Marcia, a seriously mentally ill woman with a meth habit sentenced to the minimum mandatory 27 months in prison for prostitution was already deemed by society as disposable. She was therefore easily ignored by numerous prison officers as she pleaded for water and relief from the sun for four hours. She was ultimately found collapsed in her own feces, with second degree burns on her body, her organs failing, and her body exceeding the 108 degrees the thermometer would record. 16 officers and staff were disciplined for her death, but no one was ever prosecuted for her homicide. Her story is here.

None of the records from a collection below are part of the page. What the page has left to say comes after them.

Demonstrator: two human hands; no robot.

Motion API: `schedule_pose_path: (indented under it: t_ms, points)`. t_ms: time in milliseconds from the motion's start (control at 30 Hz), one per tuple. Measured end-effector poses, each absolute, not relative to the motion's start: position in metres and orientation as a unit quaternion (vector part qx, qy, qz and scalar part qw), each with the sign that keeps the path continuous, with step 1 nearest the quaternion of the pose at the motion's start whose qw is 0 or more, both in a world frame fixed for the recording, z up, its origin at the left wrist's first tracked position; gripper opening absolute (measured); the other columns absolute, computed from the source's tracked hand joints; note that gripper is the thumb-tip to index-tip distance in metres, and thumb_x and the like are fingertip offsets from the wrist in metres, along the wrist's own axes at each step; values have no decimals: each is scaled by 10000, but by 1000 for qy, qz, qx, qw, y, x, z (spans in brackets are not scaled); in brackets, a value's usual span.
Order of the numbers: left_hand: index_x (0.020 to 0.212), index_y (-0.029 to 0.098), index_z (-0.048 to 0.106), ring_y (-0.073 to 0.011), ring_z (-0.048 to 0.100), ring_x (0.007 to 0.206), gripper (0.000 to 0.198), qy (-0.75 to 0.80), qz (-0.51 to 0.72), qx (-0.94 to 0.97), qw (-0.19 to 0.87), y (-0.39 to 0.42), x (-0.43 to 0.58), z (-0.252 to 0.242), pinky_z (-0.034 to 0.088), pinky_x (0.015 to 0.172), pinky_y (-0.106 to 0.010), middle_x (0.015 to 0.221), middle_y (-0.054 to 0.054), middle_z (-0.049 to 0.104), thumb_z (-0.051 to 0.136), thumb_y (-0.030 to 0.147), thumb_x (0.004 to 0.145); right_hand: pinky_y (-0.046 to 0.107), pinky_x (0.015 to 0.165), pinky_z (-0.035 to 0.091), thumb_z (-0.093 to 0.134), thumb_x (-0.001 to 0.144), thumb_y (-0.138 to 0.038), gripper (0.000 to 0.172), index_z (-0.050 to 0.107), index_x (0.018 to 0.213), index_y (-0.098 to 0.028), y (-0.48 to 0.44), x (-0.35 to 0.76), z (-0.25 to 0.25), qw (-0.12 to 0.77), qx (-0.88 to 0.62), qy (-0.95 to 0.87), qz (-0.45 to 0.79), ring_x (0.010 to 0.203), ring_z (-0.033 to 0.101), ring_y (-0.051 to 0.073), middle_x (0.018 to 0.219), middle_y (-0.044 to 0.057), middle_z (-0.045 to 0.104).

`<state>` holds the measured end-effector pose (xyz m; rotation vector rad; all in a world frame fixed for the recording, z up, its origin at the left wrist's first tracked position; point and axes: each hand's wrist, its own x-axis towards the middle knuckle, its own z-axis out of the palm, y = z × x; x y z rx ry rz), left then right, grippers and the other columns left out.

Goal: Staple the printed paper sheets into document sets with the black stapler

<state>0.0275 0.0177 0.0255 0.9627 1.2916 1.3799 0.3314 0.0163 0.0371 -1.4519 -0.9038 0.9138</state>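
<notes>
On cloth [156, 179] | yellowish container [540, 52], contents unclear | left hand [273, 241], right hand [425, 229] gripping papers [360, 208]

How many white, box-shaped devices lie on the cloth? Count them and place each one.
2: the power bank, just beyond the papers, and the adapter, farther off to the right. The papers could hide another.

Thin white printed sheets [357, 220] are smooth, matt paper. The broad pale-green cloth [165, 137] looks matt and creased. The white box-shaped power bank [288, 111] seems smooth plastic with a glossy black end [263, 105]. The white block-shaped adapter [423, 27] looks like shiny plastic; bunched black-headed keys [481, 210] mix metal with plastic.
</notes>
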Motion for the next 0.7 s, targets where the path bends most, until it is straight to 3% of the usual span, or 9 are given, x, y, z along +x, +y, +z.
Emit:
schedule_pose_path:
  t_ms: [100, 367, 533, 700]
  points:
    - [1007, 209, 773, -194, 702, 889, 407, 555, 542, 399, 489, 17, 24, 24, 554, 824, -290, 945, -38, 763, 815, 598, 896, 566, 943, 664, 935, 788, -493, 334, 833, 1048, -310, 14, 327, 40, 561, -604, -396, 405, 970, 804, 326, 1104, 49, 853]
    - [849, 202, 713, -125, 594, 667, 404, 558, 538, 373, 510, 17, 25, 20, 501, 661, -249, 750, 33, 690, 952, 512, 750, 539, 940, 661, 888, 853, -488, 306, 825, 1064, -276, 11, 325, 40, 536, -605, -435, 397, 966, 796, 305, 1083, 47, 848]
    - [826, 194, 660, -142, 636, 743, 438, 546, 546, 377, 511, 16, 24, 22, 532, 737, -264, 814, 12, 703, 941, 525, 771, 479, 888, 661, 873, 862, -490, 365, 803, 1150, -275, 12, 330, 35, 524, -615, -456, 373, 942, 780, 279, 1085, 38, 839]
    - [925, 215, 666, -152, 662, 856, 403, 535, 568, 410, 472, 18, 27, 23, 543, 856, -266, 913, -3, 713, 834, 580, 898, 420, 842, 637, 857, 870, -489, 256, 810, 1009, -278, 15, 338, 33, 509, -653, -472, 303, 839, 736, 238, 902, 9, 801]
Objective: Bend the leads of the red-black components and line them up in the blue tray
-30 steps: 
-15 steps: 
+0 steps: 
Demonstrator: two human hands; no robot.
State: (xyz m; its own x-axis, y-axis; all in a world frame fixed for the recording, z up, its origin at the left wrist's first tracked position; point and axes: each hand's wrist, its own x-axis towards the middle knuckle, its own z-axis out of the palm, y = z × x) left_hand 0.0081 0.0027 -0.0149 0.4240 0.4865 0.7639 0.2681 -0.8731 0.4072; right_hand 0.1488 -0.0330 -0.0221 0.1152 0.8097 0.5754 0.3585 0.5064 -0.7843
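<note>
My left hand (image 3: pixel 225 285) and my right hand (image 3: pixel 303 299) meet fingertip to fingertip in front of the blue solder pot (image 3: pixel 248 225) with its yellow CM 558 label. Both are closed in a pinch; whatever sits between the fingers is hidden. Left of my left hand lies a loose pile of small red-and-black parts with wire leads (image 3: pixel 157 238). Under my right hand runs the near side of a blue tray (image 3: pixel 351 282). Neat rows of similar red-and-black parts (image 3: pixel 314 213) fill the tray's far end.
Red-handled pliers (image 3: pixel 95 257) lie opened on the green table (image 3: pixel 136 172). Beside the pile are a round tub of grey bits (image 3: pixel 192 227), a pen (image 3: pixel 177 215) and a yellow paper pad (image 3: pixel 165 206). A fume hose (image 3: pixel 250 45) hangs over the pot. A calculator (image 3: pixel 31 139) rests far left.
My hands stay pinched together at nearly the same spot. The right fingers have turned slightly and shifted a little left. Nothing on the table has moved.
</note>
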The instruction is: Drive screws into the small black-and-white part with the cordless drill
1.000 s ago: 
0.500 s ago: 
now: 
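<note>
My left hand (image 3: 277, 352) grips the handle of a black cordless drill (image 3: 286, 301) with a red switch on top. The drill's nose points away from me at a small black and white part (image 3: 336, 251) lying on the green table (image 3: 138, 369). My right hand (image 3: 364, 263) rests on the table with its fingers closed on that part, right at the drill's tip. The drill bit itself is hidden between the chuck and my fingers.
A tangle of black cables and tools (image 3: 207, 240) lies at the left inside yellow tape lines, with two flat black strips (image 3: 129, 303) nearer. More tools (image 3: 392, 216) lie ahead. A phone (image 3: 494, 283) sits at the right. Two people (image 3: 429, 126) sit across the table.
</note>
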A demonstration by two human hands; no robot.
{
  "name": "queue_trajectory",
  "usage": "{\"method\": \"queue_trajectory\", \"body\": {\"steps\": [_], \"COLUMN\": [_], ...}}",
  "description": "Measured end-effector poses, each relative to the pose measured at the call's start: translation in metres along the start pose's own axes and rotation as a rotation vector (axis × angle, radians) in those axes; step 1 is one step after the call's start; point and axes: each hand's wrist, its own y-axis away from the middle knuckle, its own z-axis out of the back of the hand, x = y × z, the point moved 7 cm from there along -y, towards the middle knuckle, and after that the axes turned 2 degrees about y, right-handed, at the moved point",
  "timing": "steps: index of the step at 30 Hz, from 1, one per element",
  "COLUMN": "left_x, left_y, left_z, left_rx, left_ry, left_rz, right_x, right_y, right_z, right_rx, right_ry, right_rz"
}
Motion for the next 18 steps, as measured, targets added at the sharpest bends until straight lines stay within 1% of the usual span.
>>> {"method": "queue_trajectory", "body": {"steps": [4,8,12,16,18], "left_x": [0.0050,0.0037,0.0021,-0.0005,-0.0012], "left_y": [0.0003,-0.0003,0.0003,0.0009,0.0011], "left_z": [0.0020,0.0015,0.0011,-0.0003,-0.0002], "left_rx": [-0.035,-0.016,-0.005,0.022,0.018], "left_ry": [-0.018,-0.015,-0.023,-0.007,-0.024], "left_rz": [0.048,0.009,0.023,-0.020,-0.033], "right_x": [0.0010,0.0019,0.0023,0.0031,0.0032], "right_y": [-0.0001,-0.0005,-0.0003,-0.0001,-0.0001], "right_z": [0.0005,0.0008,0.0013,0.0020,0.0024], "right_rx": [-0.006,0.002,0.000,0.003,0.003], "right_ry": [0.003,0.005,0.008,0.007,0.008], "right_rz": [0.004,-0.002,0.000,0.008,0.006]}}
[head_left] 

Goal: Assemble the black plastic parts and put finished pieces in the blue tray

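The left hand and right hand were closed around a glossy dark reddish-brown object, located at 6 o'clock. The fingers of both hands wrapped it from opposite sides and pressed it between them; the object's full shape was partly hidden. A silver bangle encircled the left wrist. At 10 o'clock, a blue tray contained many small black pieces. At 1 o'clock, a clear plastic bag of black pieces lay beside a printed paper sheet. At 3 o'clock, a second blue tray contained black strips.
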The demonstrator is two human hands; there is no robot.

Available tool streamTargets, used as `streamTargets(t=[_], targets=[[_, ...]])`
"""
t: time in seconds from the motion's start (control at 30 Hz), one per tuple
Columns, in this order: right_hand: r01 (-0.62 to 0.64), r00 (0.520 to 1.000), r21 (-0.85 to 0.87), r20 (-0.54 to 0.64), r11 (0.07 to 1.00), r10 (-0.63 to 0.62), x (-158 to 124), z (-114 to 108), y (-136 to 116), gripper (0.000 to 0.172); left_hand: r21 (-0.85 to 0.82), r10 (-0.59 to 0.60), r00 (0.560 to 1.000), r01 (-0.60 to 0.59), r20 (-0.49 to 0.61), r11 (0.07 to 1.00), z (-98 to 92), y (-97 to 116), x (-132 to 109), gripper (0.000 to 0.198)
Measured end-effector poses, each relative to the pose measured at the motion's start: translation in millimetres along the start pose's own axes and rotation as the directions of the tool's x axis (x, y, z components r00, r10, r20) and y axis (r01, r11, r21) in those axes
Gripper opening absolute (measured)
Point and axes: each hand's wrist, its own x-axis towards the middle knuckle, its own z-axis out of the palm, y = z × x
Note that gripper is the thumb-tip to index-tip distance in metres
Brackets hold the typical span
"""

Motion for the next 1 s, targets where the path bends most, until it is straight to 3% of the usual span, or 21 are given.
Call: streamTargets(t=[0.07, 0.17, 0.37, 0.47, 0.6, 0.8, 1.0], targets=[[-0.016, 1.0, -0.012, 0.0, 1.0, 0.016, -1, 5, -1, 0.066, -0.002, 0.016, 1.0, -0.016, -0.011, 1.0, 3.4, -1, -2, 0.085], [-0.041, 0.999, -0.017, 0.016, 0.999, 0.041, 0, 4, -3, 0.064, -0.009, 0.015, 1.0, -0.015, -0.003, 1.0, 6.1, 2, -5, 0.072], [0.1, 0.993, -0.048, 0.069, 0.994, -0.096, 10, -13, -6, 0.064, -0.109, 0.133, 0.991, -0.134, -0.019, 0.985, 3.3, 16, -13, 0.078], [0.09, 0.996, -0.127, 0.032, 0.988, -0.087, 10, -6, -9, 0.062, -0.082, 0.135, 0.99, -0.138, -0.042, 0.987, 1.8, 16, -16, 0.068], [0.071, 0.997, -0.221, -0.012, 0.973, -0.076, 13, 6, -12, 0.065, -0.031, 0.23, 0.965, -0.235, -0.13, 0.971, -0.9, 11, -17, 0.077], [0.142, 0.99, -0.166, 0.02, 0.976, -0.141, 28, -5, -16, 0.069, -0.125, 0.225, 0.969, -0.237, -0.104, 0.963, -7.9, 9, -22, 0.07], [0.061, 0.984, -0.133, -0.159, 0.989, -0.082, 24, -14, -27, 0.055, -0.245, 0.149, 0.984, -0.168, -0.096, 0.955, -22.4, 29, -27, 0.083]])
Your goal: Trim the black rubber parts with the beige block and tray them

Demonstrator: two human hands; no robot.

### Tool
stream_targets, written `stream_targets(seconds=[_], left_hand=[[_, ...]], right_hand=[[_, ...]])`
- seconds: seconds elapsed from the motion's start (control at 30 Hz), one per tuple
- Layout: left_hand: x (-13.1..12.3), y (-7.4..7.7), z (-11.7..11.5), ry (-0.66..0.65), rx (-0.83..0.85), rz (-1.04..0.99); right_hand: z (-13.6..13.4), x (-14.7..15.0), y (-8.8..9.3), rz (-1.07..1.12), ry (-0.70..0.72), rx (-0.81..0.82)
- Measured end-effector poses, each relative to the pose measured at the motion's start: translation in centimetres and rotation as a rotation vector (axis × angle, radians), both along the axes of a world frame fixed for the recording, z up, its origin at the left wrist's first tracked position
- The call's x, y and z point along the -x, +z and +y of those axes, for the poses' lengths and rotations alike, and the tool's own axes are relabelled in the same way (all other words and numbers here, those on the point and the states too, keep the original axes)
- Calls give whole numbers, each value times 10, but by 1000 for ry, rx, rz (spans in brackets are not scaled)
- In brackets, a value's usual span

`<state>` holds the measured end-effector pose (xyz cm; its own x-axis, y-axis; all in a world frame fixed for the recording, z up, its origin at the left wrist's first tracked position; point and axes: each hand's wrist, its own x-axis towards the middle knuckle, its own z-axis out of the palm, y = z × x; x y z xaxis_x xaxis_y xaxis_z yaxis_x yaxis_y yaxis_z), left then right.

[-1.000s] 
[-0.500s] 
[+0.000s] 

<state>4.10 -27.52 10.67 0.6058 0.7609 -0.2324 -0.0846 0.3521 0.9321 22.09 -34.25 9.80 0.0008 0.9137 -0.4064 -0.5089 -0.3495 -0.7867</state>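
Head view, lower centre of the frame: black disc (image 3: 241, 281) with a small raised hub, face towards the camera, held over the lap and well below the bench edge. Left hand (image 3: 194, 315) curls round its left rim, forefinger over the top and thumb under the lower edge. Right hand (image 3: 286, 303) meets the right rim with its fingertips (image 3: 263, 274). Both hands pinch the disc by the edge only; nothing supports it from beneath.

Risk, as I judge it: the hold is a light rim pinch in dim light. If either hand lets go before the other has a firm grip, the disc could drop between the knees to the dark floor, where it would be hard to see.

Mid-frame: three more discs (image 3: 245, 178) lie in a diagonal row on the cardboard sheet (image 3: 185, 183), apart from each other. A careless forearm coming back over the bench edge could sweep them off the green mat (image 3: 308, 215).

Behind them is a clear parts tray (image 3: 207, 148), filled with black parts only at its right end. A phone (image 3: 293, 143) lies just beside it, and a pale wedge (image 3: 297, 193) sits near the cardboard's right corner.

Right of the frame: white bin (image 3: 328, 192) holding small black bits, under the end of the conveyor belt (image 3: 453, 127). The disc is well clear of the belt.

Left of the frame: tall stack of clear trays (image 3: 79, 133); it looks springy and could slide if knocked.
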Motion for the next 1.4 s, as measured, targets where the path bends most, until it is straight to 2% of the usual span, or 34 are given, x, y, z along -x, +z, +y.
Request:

Marcia's death and this blog compelled me to work for the next 5 1/2 years to document and challenge the prison industrial complex in AZ, most specifically as manifested in the Arizona Department of Corrections. I corresponded with over 1,000 prisoners in that time, as well as many of their loved ones, offering all what resources I could find for fighting the AZ DOC themselves - most regarding their health or matters of personal safety.

I also began to work with the survivors of prison violence, as I often heard from the loved ones of the dead, and learned their stories. During that time I memorialized the Ghosts of Jan Brewer - state prisoners under her regime who were lost to neglect, suicide or violence - across the city's sidewalks in large chalk murals. Some of that art is here.

In November 2014 I left Phoenix abruptly to care for my family. By early 2015 I was no longer keeping up this blog site, save occasional posts about a young prisoner in solitary confinement in Arpaio's jail, Jessie B.

I'm deeply grateful to the prisoners who educated, confided in, and encouraged me throughout the years I did this work. My life has been made all the more rich and meaningful by their engagement.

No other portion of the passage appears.